The reaction will not change right away. Very often, parents will slide into the familiar communication scenario and drag you along. Be persistent and do not give them the reaction that they expect from you.
Rules of the game
20 missed important negotiations in an hour, total control of where you are and with whom - often parents break the boundaries by not ringing at the right time. Then they are offended by an annoyed tone or dropping calls.
It is necessary to establish rules for such calls. For example, we call up only 2 times a week, at 19.00, the rest of the time - only in emergency cases.
It is important to remember that the rules are the same for the two parties, therefore, first of all, it is necessary to ensure that the rule is respected.
Making decisions
Very often, even as adults, we make decisions under the influence of our parents.

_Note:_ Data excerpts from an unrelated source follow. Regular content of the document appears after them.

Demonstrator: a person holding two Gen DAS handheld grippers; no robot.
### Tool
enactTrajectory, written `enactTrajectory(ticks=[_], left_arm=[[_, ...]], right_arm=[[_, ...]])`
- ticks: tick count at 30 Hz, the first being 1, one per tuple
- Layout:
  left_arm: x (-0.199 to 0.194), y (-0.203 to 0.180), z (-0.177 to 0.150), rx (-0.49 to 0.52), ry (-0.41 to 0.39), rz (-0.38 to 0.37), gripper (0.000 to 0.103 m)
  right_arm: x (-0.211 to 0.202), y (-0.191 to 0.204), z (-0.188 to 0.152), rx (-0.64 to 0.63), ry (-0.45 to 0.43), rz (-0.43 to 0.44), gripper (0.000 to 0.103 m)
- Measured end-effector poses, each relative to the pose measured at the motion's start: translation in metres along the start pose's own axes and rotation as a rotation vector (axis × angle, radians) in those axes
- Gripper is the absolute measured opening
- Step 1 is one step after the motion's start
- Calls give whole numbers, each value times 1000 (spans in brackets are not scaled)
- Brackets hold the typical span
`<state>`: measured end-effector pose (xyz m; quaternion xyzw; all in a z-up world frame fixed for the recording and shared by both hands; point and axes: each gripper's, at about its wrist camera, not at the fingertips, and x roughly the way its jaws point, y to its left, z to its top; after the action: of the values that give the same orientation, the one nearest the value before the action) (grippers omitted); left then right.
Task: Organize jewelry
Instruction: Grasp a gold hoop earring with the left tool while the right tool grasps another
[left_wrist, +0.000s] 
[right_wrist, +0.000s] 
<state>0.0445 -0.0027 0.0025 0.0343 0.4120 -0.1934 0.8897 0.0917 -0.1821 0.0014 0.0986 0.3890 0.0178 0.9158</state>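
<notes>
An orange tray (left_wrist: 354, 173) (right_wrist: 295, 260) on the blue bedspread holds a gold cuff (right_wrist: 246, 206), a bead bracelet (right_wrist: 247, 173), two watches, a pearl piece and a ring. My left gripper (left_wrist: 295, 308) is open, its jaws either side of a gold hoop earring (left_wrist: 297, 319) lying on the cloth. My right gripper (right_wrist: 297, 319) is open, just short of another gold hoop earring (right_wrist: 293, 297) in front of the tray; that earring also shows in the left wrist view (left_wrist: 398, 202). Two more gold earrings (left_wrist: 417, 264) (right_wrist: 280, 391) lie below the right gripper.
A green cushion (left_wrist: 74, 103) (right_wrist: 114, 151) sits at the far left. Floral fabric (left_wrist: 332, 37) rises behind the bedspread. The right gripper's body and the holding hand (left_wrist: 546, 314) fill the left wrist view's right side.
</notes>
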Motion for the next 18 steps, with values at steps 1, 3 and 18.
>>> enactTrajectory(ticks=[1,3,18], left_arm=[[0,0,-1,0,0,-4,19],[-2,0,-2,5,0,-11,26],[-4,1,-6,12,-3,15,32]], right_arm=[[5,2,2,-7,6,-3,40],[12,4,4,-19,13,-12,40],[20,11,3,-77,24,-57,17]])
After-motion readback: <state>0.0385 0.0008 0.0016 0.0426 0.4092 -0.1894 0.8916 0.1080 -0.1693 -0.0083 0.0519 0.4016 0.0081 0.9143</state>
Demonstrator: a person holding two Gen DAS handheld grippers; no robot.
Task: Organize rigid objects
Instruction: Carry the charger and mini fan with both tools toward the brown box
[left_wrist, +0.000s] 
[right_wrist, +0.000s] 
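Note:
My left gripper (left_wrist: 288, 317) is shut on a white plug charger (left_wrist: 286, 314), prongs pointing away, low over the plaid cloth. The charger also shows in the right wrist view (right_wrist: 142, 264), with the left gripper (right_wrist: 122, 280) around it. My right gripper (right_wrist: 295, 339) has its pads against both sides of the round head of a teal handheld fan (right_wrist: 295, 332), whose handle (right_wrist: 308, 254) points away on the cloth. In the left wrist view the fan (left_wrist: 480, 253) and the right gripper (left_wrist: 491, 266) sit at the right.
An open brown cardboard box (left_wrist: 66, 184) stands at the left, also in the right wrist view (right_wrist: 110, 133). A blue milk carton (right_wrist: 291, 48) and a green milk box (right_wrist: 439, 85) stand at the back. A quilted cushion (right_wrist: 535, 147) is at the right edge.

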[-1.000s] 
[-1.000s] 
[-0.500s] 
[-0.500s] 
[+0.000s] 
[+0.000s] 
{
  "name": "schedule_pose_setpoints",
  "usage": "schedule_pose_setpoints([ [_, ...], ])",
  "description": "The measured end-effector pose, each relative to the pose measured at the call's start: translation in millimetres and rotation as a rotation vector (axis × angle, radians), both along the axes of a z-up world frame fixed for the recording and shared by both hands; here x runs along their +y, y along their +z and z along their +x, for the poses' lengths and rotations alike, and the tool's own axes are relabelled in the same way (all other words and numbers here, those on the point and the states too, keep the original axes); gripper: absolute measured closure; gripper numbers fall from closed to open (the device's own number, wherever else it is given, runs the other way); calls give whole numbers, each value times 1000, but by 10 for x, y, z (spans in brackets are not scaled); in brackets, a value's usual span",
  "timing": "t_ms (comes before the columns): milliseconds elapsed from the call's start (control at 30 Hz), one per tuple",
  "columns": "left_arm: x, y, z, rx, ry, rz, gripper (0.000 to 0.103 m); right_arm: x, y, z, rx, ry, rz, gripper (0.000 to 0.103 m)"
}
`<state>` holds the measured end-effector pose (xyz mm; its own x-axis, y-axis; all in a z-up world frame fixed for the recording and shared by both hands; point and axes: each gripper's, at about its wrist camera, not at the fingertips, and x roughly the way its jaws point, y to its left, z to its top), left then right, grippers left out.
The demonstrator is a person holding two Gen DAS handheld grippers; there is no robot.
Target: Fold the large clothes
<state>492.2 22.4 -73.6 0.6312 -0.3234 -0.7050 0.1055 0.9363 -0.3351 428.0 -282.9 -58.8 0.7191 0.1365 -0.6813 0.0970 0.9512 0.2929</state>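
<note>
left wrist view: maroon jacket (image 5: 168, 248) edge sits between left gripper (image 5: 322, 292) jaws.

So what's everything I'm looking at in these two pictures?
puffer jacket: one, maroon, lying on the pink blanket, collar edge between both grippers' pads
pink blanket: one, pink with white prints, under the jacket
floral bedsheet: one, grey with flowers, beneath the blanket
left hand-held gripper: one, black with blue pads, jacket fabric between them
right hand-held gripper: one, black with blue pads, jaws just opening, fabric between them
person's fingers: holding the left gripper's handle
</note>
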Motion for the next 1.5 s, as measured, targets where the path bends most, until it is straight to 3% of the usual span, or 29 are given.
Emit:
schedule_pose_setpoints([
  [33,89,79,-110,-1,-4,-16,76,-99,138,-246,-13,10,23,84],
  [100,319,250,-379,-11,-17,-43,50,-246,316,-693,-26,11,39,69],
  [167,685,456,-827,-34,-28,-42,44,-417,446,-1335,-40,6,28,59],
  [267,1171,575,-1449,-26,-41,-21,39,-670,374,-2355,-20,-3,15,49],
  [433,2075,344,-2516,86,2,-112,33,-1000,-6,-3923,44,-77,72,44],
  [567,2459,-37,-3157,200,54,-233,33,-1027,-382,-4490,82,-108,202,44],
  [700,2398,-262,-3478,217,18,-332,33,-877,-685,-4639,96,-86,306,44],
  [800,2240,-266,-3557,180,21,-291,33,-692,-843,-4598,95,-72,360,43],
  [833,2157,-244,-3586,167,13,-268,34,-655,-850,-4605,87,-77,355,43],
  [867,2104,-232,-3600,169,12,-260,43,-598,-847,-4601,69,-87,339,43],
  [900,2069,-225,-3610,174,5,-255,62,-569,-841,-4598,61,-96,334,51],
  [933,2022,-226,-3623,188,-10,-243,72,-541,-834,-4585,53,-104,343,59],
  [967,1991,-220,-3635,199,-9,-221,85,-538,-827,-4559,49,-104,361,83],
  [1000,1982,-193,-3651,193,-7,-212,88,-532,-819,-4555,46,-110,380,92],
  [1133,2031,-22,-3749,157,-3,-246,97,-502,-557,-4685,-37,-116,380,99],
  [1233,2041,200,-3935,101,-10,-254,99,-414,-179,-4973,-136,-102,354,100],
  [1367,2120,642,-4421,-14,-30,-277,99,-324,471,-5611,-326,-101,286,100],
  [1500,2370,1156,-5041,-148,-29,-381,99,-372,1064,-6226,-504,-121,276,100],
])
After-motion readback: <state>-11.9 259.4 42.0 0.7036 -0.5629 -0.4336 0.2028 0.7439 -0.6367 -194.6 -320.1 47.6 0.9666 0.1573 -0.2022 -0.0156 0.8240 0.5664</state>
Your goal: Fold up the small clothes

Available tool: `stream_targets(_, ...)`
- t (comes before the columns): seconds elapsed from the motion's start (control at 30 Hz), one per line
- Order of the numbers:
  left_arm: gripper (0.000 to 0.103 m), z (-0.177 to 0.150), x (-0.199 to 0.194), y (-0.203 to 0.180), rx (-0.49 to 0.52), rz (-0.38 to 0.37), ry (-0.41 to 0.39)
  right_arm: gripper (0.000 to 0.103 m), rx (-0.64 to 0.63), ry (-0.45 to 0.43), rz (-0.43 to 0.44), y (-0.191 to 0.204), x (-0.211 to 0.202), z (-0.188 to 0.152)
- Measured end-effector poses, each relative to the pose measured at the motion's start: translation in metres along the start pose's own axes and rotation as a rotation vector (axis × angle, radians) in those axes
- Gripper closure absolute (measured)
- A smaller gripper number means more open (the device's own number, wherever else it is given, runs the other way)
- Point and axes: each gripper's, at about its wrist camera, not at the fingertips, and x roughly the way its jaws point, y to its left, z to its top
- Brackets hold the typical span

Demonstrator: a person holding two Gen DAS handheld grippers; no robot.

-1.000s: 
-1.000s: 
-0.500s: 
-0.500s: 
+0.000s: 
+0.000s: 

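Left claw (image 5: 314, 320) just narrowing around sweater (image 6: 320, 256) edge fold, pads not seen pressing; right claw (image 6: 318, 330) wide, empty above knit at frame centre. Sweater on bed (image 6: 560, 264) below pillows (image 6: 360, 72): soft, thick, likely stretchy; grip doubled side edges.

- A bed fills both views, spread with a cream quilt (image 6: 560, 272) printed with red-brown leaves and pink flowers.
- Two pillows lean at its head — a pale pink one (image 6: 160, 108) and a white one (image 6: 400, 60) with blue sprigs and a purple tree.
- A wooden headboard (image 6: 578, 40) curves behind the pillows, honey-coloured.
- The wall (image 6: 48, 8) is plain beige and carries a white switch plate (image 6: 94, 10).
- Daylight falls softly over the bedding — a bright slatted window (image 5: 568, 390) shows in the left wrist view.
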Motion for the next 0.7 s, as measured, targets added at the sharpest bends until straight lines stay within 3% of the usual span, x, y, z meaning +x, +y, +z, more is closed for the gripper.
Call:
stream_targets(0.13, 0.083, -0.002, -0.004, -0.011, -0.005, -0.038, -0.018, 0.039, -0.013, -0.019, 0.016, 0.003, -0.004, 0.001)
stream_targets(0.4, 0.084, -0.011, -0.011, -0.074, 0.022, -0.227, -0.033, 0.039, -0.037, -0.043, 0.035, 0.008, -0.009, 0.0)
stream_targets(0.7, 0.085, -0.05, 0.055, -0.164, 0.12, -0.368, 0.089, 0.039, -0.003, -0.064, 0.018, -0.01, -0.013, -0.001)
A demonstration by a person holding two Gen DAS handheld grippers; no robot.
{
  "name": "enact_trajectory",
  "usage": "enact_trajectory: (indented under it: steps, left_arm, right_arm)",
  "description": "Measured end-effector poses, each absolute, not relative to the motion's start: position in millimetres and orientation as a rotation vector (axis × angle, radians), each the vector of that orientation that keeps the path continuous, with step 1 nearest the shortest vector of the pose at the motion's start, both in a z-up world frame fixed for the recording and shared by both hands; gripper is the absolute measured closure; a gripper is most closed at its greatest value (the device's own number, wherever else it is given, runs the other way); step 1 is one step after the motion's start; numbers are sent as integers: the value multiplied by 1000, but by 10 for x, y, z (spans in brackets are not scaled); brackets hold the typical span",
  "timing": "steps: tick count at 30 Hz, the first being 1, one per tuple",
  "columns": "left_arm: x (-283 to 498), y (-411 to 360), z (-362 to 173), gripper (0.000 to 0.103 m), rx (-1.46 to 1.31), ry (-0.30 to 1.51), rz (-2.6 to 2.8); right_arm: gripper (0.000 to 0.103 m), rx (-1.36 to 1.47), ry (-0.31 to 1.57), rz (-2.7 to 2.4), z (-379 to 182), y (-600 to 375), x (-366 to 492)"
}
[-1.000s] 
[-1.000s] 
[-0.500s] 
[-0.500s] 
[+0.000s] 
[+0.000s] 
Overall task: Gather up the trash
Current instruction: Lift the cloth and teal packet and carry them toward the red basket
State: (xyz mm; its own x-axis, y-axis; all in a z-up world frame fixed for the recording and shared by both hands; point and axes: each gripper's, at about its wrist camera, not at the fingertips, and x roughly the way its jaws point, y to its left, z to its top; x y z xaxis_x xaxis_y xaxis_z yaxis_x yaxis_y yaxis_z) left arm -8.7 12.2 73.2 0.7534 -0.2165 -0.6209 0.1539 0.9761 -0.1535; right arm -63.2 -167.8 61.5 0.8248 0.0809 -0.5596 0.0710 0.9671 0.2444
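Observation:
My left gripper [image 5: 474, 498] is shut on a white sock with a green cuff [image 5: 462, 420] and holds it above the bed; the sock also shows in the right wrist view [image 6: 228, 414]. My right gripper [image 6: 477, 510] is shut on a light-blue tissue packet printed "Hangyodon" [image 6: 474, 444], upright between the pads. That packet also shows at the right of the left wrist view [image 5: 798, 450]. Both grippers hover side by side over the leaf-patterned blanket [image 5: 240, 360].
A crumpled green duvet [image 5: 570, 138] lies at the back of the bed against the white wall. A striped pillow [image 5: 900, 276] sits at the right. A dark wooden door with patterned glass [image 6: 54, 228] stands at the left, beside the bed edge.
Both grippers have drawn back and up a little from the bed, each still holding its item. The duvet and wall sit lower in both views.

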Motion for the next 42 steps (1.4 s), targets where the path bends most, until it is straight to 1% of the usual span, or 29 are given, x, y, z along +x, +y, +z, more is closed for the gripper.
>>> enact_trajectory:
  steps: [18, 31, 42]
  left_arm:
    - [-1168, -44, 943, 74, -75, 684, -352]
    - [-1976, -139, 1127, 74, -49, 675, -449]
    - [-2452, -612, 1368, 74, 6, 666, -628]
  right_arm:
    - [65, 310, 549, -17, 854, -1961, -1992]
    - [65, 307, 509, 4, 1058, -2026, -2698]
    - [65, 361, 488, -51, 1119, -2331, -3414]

Or they create pressure and incline us to the necessary intention, and we make a choice contrary. That the one that the other option is not our choice. And the dissonance between the desired and the real generates an internal conflict now with us. How to get rid of this influence? After all, sometimes we ourselves can understand that we did not want this at all only after a time when it was too late to influence this choice.
Once they showed me such a technique, maybe it will help you too: before making any decision, stop listening to the parents' internal voices and end the argument with them.
Just close your eyes and remember the happiest moment in life.
And make a choice from this state, the state of happiness. The first thing I did was move the coffee away. In a state of happiness, he is not needed. Perhaps you can make a decision by rejecting the pressure that parents create in order to lobby their interest. More precisely your choice for your life. And you have it is completely different. Its.
Each situation is individual and here it is sometimes impossible to give any general recipes. The main thing, remember - the way parents behave is not their fault, this is their misfortune. Sometimes these stereotypes and scenarios are passed down from generation to generation. Their upbringing, their fears, their pain. Love sometimes takes the strangest forms. And in some of their absolutely awkward gestures of love more than in the movies.
Now you are stronger, wiser and more successful, and all this thanks to your parents. Or contrary. Thank you for that.